Collection entries
● ● ●

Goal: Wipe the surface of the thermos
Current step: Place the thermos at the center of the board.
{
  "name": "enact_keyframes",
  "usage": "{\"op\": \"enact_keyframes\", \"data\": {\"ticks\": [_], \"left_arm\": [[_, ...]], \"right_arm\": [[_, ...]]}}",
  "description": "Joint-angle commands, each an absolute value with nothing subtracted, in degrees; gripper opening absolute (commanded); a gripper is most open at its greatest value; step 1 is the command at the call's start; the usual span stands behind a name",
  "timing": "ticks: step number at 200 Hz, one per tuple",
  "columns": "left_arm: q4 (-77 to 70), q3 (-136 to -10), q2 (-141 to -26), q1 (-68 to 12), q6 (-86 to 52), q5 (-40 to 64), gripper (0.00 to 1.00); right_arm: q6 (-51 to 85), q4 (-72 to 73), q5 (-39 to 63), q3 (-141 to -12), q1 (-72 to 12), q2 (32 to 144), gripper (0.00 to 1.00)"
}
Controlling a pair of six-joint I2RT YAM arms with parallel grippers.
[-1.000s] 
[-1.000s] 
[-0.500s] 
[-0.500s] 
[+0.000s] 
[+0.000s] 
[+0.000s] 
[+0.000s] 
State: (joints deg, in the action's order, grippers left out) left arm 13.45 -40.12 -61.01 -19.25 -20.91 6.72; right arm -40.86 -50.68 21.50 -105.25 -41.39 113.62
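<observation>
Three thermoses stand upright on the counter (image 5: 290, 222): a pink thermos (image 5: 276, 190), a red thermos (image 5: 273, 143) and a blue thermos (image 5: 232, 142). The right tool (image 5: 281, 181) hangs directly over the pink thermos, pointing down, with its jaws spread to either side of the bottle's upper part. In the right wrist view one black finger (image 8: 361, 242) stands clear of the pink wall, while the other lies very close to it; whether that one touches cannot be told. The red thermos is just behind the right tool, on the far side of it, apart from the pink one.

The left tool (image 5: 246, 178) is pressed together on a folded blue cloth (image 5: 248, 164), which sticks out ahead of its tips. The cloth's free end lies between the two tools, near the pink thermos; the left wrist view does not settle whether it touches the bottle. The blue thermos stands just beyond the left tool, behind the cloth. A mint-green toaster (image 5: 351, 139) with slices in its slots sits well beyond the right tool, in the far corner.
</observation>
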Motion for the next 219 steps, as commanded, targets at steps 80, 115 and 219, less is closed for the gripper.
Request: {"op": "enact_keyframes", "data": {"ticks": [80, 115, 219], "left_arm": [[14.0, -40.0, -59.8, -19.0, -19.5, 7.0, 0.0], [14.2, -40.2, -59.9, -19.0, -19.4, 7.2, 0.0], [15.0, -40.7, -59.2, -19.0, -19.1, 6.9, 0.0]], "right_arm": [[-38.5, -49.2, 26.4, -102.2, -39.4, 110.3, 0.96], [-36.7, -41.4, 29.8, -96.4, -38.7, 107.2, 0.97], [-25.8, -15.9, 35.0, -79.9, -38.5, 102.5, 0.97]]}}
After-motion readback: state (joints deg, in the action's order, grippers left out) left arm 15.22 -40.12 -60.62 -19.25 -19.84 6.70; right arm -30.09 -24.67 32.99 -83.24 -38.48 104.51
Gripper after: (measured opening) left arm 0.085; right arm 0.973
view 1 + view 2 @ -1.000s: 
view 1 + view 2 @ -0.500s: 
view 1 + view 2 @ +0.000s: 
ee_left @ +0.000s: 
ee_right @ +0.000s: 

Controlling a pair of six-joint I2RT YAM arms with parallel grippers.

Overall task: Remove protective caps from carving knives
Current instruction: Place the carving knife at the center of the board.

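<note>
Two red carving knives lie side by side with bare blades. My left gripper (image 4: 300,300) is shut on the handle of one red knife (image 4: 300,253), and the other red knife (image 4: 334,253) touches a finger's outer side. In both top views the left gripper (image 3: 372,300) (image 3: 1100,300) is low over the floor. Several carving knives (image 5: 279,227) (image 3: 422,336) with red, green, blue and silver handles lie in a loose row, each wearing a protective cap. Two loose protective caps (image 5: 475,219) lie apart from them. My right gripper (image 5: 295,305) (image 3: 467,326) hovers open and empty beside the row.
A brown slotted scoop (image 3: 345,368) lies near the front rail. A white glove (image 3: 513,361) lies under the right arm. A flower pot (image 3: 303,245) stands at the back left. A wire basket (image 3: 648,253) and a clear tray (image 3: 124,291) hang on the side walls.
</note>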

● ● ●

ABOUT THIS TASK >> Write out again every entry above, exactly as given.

WRITTEN ANSWER >>
Goal: Wipe the surface of the thermos
Current step: Place the thermos at the center of the board.
{
  "name": "enact_keyframes",
  "usage": "{\"op\": \"enact_keyframes\", \"data\": {\"ticks\": [_], \"left_arm\": [[_, ...]], \"right_arm\": [[_, ...]]}}",
  "description": "Joint-angle commands, each an absolute value with nothing subtracted, in degrees; gripper opening absolute (commanded); a gripper is most open at its greatest value; step 1 is the command at the call's start; the usual span stands behind a name",
  "timing": "ticks: step number at 200 Hz, one per tuple",
  "columns": "left_arm: q4 (-77 to 70), q3 (-136 to -10), q2 (-141 to -26), q1 (-68 to 12), q6 (-86 to 52), q5 (-40 to 64), gripper (0.00 to 1.00); right_arm: q6 (-51 to 85), q4 (-72 to 73), q5 (-39 to 63), q3 (-141 to -12), q1 (-72 to 12), q2 (32 to 144), gripper (0.00 to 1.00)"
}
Controlling a pair of six-joint I2RT YAM arms with parallel grippers.
[-1.000s] 
[-1.000s] 
[-0.500s] 
[-0.500s] 
[+0.000s] 
[+0.000s] 
[+0.000s] 
[+0.000s] 
State: (joints deg, in the action's order, grippers left out) left arm 13.45 -40.12 -61.01 -19.25 -20.91 6.72; right arm -40.86 -50.68 21.50 -105.25 -41.39 113.62
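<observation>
Three thermoses stand upright on the counter (image 5: 290, 222): a pink thermos (image 5: 276, 190), a red thermos (image 5: 273, 143) and a blue thermos (image 5: 232, 142). The right tool (image 5: 281, 181) hangs directly over the pink thermos, pointing down, with its jaws spread to either side of the bottle's upper part. In the right wrist view one black finger (image 8: 361, 242) stands clear of the pink wall, while the other lies very close to it; whether that one touches cannot be told. The red thermos is just behind the right tool, on the far side of it, apart from the pink one.

The left tool (image 5: 246, 178) is pressed together on a folded blue cloth (image 5: 248, 164), which sticks out ahead of its tips. The cloth's free end lies between the two tools, near the pink thermos; the left wrist view does not settle whether it touches the bottle. The blue thermos stands just beyond the left tool, behind the cloth. A mint-green toaster (image 5: 351, 139) with slices in its slots sits well beyond the right tool, in the far corner.
</observation>
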Motion for the next 219 steps, as commanded, targets at steps 80, 115 and 219, less is closed for the gripper.
Request: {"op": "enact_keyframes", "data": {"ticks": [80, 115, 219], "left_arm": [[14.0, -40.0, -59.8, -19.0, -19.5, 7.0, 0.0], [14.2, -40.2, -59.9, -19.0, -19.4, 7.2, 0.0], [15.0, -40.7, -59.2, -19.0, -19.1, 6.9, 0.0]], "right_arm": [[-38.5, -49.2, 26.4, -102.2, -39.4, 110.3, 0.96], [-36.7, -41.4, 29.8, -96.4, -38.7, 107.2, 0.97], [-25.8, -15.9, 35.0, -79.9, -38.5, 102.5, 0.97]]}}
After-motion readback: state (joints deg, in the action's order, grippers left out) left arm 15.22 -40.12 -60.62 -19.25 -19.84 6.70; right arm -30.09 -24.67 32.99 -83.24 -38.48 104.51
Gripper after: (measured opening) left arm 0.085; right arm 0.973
view 1 + view 2 @ -1.000s: 
view 1 + view 2 @ -0.500s: 
view 1 + view 2 @ +0.000s: 
ee_left @ +0.000s: 
ee_right @ +0.000s: 

Controlling a pair of six-joint I2RT YAM arms with parallel grippers.

Overall task: Remove protective caps from carving knives
Current instruction: Place the carving knife at the center of the board.

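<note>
Two red carving knives lie side by side with bare blades. My left gripper (image 4: 300,300) is shut on the handle of one red knife (image 4: 300,253), and the other red knife (image 4: 334,253) touches a finger's outer side. In both top views the left gripper (image 3: 372,300) (image 3: 1100,300) is low over the floor. Several carving knives (image 5: 279,227) (image 3: 422,336) with red, green, blue and silver handles lie in a loose row, each wearing a protective cap. Two loose protective caps (image 5: 475,219) lie apart from them. My right gripper (image 5: 295,305) (image 3: 467,326) hovers open and empty beside the row.
A brown slotted scoop (image 3: 345,368) lies near the front rail. A white glove (image 3: 513,361) lies under the right arm. A flower pot (image 3: 303,245) stands at the back left. A wire basket (image 3: 648,253) and a clear tray (image 3: 124,291) hang on the side walls.
</note>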

The reply is now complete.